Deep Dive: Secure Orchestration of Confidential Containers on Azure Kubernetes Service

mahuber · ‎May 17 2024

Introduction

Building on our previous blog post about Confidential Containers on Azure Kubernetes Services (AKS) powered by Azure Linux, this blog post dives into the design and implementation of the stack’s security policy. The security policy feature is a critical building block for the trustworthy orchestration of confidential Kubernetes workloads on IaaS platforms. The feature protects the interface between the cloud provider’s stack and the user's trusted computing base (TCB). The user's confidential workloads run inside the TCB within virtual machines (VMs) which are encrypted by a hardware-based Trusted Execution Environment (TEE), such as AMD Secure Encrypted Virtualization-Secure Nested Paging (SEV-SNP). Trust in the security policy and its enforcement can be established via remote attestation. We will explore establishing this trust and how end users can generate and apply security policies using our new genpolicy tool.

Protecting the Trust Boundary Interface

Figure 1: Simplified overview of the components of the Confidential Containers computing stack.

One of the main components of the Kata Containers system architecture is the Kata Agent, which we will refer to as Agent. When using Kata Containers to implement Confidential Containers, the Agent is executed inside the hardware-based TEE and therefore is part of the TCB. As shown in the Figure 1, the Agent provides a set of ttRPC APIs allowing the system components outside of the TEE, i.e., the Kata Shim, to create and manage Kubernetes pods inside confidential VMs (CVMs) transparent to the Kubernetes stack. From a confidentiality standpoint, the Kata Shim to Agent communication represents a control channel crossing the TCB boundary, which is why the Agent must protect itself from potentially malicious Agent API calls.
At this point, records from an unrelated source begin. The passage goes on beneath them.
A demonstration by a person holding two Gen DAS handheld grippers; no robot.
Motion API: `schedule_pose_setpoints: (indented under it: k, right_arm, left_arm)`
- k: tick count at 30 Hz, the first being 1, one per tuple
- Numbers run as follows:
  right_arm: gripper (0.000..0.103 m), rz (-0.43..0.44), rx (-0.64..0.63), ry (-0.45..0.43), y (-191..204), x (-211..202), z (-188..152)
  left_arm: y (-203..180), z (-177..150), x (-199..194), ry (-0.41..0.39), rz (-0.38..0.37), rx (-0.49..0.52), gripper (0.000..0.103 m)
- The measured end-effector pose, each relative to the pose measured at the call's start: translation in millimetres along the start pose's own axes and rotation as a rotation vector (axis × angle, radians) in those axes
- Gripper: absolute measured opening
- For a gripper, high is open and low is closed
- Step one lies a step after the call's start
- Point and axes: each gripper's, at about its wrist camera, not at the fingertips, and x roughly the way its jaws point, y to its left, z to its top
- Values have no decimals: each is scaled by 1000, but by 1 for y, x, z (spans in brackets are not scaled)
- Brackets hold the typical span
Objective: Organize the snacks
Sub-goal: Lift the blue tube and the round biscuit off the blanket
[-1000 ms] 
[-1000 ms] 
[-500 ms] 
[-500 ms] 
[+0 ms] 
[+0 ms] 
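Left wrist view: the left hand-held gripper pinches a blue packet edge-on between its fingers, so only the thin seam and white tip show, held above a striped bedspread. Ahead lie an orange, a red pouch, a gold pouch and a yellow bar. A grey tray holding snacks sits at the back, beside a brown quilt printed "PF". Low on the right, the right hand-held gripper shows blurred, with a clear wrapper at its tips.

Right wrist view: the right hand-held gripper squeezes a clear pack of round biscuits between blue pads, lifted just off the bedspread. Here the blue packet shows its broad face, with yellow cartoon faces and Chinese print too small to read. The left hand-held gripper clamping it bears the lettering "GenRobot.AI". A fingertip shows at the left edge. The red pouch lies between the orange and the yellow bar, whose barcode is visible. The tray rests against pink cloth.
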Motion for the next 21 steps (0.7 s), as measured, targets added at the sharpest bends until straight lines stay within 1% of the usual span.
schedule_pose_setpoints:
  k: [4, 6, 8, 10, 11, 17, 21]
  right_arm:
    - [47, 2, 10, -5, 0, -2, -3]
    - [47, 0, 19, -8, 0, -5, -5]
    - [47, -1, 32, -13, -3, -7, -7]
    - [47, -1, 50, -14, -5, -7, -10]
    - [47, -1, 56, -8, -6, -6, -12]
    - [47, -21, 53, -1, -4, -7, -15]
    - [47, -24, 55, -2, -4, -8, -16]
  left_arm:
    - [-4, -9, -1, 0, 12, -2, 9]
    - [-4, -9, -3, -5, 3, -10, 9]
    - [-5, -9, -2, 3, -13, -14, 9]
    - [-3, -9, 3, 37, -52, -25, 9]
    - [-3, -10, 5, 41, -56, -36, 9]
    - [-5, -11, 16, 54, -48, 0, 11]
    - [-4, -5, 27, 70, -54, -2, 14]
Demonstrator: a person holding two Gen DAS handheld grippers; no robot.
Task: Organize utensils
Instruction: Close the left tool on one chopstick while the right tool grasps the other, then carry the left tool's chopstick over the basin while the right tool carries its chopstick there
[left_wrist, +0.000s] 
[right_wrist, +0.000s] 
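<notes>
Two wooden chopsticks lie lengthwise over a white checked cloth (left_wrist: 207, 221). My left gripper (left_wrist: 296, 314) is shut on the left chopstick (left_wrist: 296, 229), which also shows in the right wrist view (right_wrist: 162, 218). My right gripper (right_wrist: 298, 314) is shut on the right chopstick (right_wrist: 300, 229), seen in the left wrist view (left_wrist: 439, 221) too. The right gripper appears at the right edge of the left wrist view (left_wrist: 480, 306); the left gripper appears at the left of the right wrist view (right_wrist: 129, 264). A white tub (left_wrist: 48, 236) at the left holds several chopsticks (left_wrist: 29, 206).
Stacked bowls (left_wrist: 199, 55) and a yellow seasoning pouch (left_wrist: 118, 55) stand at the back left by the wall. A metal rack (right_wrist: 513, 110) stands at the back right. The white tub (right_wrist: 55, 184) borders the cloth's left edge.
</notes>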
To systematically secure this control channel, we designed and implemented a security policy feature for the Kata Containers project, known as the Kata “Agent Policy” feature. This feature allows the owner of a confidential pod deployment to specify a document articulating the security policy a priori to running the pod. This policy document dictates what API calls are allowed and disallowed for the pod.

The policy document can be added in the form of an encoded string as an annotation to Kubernetes pod manifests, allowing the policy document to naturally travel through kubelet and containerd to the Kata Shim, which we will refer to as Shim. The Shim then provides the policy document to the Agent during early CVM initialization. Since the policy document travels through components that are not part of the TCB prior to reaching the Agent, the policy is not inherently trustworthy at CVM initialization. We can establish trustworthiness through remote attestation which will be explained in an upcoming section.

Structure of the Security Policy Document

The security policy document is composed using the Rego policy language and describes all the Agent’s ttRPC API calls along with their parameters that are expected for creating and managing the confidential pod. This section takes a closer look at the three high-level sections of the policy document – the rules, default values and data sections.

Rules

The rules section is a static part of the policy document, independent of the individual pod deployment. Rules express the semantics for validating API calls, and in particular implement input parameter validation for parametrized calls. An example for a simple rule is the one for the unparametrized WriteStreamRequest call which explicitly enforces that the call can only be made if the policy document’s default value for the call is set to true:

WriteStreamRequest {
    policy_data.request_defaults.WriteStreamRequest == true
}

Let’s now look at a rule for the parametrized CreateContainerRequest call which implements input parameter validation:

CreateContainerRequest {
    i_oci := input.OCI
    i_storages := input.storages
    ...

    some p_container in policy_data.containers

    p_pidns := p_container.sandbox_pidns
    i_pidns := input.sandbox_pidns
    p_pidns == i_pidns

    p_oci := p_container.OCI

    p_oci.Version == i_oci.Version
    p_oci.Root.Readonly == i_oci.Root.Readonly
    ...

    p_storages := p_container.storages
    ...
}

This rule validates all input parameters by comparing them with the expected parameters based on the document’s data section and rejects when a change to fields like the command line, storage mount, execution security context, or environment variables is detected. In the code snippet, the variables starting with “i_” are the input parameters whereas the variables starting with “p_” represent the expected values based on the policy document’s data section.

Default Values

Default values for API calls determine the behavior when no rule for a given call was positively evaluated:

default CreateContainerRequest := false

The default value of false means that any CreateContainer API call will be rejected unless a set of policy rules explicitly allows that call.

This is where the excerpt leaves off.